Jim Appleby

Personal information
- Full name: James Park Appleby
- Date of birth: 15 June 1934
- Place of birth: Shotton Colliery, England
- Date of death: 6 January 2014 (aged 79)
- Place of death: Peterlee, County Durham, England
- Height: 6 ft 2 in (1.88 m)
- Position(s): Defender

Senior career*
- Years: Team / Apps / (Gls)
- 1956–1957: Burnley / 1 / (0)
- 1957–1961: Blackburn Rovers / 2 / (0)
- 1961–1962: Southport / 13 / (0)
- 1962–1963: Chester / 1 / (0)
- 1963–1964: Horden Colliery Welfare / ? / (?)
- Total:  / 17 / (0)

= Jim Appleby =

English footballer

James Park Appleby (15 June 1934 – 6 January 2014) was an English professional footballer who played as a defender.

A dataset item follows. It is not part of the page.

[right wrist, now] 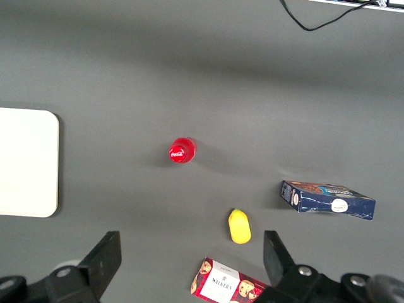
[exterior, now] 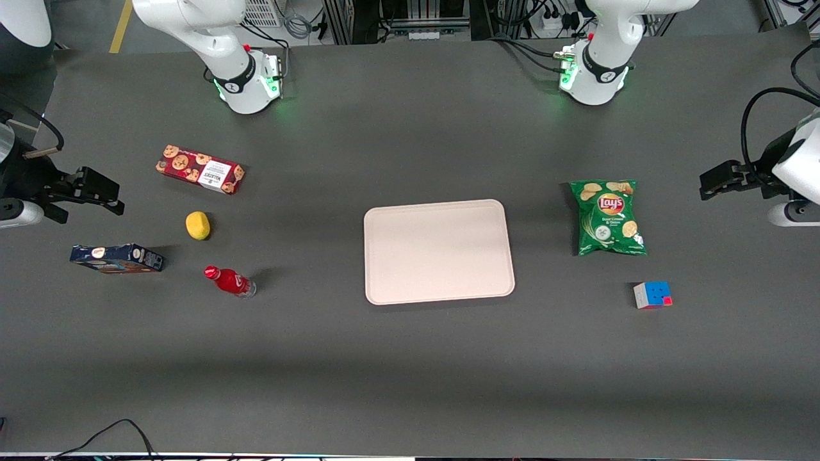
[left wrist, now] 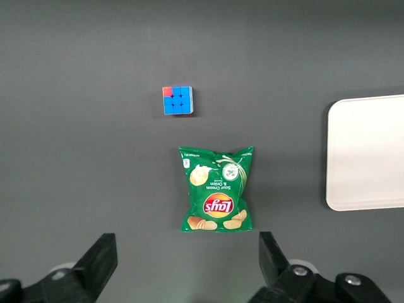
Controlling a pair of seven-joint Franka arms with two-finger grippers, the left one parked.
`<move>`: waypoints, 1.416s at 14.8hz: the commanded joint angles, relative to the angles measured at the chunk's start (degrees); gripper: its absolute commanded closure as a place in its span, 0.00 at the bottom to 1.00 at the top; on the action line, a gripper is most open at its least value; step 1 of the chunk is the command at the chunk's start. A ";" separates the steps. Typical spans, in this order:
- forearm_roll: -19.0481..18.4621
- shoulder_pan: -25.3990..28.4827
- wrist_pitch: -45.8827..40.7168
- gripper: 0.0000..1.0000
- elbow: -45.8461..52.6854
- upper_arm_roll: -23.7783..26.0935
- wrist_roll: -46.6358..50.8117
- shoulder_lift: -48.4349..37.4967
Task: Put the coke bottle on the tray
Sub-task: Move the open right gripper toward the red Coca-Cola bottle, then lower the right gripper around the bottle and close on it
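Observation:
The coke bottle (exterior: 229, 282) is small and red with a red cap and stands upright on the dark table, toward the working arm's end. In the right wrist view the coke bottle (right wrist: 182, 151) shows from above. The pale pinkish-beige tray (exterior: 439, 251) lies flat at the table's middle with nothing on it; its edge also shows in the right wrist view (right wrist: 25, 164). My right gripper (exterior: 117, 197) hovers open and empty at the working arm's end of the table, well apart from the bottle and high above it. Its fingers (right wrist: 104, 259) stand wide apart around the gripper's middle (right wrist: 189, 262).
A red cookie box (exterior: 200, 169), a yellow lemon (exterior: 198, 225) and a dark blue box (exterior: 116, 258) lie near the bottle. A green chips bag (exterior: 608, 218) and a colour cube (exterior: 652, 294) lie toward the parked arm's end.

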 commanded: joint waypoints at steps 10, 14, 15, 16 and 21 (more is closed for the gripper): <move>1.53 0.67 5.47 0.00 -2.91 0.27 -0.88 6.74; 1.09 0.93 21.39 0.00 -15.04 0.71 -1.32 7.70; 0.92 1.28 24.03 0.00 -16.46 0.97 -1.41 9.19; 0.92 1.29 25.62 0.00 -16.82 1.15 -1.49 10.77; 0.92 1.38 32.48 0.00 -19.98 1.94 -1.41 14.74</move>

Appleby started his professional career with Burnley after playing amateur football with Wingate Welfare. He made his debut for the club on 1 May 1957 in the 0–1 home defeat to Blackpool. He then moved to local rivals Blackburn Rovers but played only two league matches for the club during a four-year spell. In 1961, Appleby joined Southport where he made 13 league appearances in one season with the team. He ended his professional career with Chester, where he played one match in the 1962–63 season before moving into non-league football. He had a spell as manager of Horden Colliery Welfare during the 1960s.

Appleby, aged 79, died on 6 January 2014. He was preceded in death by his wife Margaret and is survived by three children.